= Marianna Latsis =

Greek businesswoman

Marianna Latsis (Μαριάννα Ι. Λάτση; born 29 March 1953) is a Greek businesswoman.

== Early life and family ==
Marianna Latsis is the daughter of Greek businesswoman Yiannis Latsis. She has two siblings, Spiros and Margarita. She was married to Grigoris Kassidokostas and later to Nikos Kourkoulos, and she has three children including Paris Kassidokostas-Latsis.

== Career ==
In 2019, Latsis and her siblings formally divided the family’s holdings, with Marianna taking the helm of the family’s shipping interests under Latsco, while the others retained interests in banking and real estate. In 2020, she withdrew from Lamda Development and subsequently from the Hellinikon Metropolitan Park investment by selling her stake.

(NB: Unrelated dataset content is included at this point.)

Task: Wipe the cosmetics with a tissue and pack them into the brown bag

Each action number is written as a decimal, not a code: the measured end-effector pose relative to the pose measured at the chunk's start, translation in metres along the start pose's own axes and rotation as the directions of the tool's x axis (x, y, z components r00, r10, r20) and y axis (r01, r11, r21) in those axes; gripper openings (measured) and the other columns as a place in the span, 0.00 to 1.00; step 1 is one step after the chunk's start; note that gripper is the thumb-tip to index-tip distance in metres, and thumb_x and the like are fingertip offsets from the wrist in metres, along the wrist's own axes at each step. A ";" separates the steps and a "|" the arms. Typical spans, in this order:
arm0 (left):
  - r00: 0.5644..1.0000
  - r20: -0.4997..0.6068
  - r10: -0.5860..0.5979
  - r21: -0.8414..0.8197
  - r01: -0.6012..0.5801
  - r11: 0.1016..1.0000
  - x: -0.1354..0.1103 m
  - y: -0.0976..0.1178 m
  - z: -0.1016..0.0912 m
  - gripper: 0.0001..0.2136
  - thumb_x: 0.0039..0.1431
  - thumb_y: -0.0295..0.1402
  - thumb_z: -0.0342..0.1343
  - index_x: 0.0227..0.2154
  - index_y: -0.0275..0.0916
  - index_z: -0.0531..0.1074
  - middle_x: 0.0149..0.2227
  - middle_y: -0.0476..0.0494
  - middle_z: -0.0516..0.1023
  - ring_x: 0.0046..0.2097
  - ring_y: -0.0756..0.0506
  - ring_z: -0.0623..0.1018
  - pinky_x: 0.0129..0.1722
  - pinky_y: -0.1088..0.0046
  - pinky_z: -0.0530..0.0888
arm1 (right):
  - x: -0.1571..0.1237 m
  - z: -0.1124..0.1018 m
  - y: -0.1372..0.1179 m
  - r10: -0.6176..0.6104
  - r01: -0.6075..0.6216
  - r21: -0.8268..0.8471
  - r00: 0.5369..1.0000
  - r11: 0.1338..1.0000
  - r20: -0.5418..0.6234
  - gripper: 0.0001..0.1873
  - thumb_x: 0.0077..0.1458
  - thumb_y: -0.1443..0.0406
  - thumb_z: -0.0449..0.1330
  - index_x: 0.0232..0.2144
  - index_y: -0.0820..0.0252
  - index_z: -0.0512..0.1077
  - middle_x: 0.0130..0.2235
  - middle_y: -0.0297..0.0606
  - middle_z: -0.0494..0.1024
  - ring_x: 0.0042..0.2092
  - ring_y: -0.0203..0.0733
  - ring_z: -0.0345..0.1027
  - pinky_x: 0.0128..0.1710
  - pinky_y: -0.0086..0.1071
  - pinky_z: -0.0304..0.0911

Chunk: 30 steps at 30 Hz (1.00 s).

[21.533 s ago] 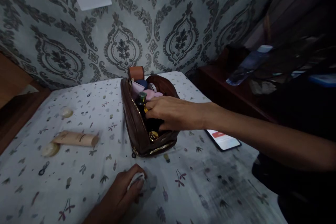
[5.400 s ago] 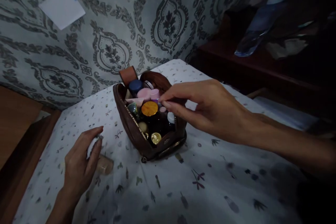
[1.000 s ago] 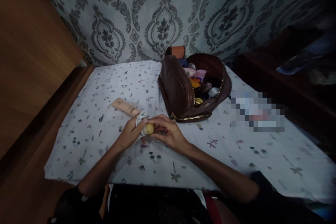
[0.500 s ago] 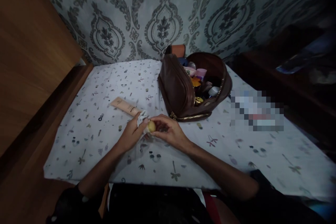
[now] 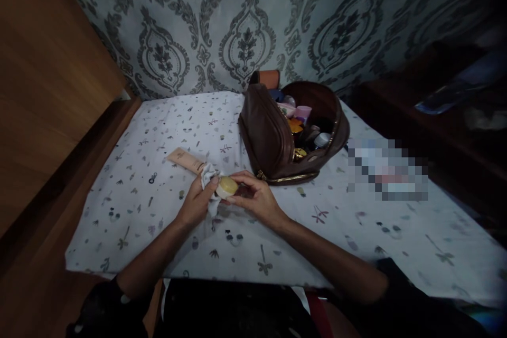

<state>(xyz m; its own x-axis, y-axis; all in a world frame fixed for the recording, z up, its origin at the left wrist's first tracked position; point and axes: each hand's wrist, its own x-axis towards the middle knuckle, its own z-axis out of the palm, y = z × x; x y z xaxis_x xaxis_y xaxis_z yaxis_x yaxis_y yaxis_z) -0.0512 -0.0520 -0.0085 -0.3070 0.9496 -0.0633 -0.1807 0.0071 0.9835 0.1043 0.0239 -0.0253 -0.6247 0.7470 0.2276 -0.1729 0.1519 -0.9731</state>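
A small round jar (image 5: 227,188) with a yellowish top and a pale side is held between my hands above the patterned cloth. My right hand (image 5: 257,198) pinches it from the right with thumb and fingers. On the other side, my left hand (image 5: 198,202) grips a crumpled white cloth (image 5: 209,177) pressed against the jar's left edge. Just behind the cloth lies a peach-coloured squeeze tube (image 5: 184,160), its far end partly covered. The open brown toiletry bag (image 5: 265,134) stands beyond my right hand, filled with several small containers.
A white printed tablecloth (image 5: 158,243) covers the table. A blurred-out flat item (image 5: 388,169) lies to the right of the bag. Wooden furniture (image 5: 55,74) borders the left, a patterned curtain or wall covering (image 5: 245,37) the back, and dark shelving the right.
The jar has turned so more of its top and pale side shows. The white cloth has shifted slightly left with my left hand. Bag and tube stay put.
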 end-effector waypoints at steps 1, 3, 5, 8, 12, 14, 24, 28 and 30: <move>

Forbes estimated the Latsis family net worth at $2.2 billion in 2024, with Marianna specifically listed at #1764 globally.

===Notable stakes===

Since 8 October 2024, Latsis (via Latsco Direct Investments) owns 10% of Nea Attiki Odos, the operator of the Attiki Odos motorway network since 6 October the same year.

== Social causes ==
Marianna supports causes relating to healthcare, education, and culture. She founded three day care centers for oncology patients named after Nikos Kourkoulo in Athens, in Thessaloniki and in Patras. In 2023, she received the Gold Medal “Evangelis Zappas” from the Olympion and Bequests Committee for philanthropy.

Along with her siblings, Marianna Latsis is a member of the Supervisory Board of the John S. Latsis Public Benefit Foundation.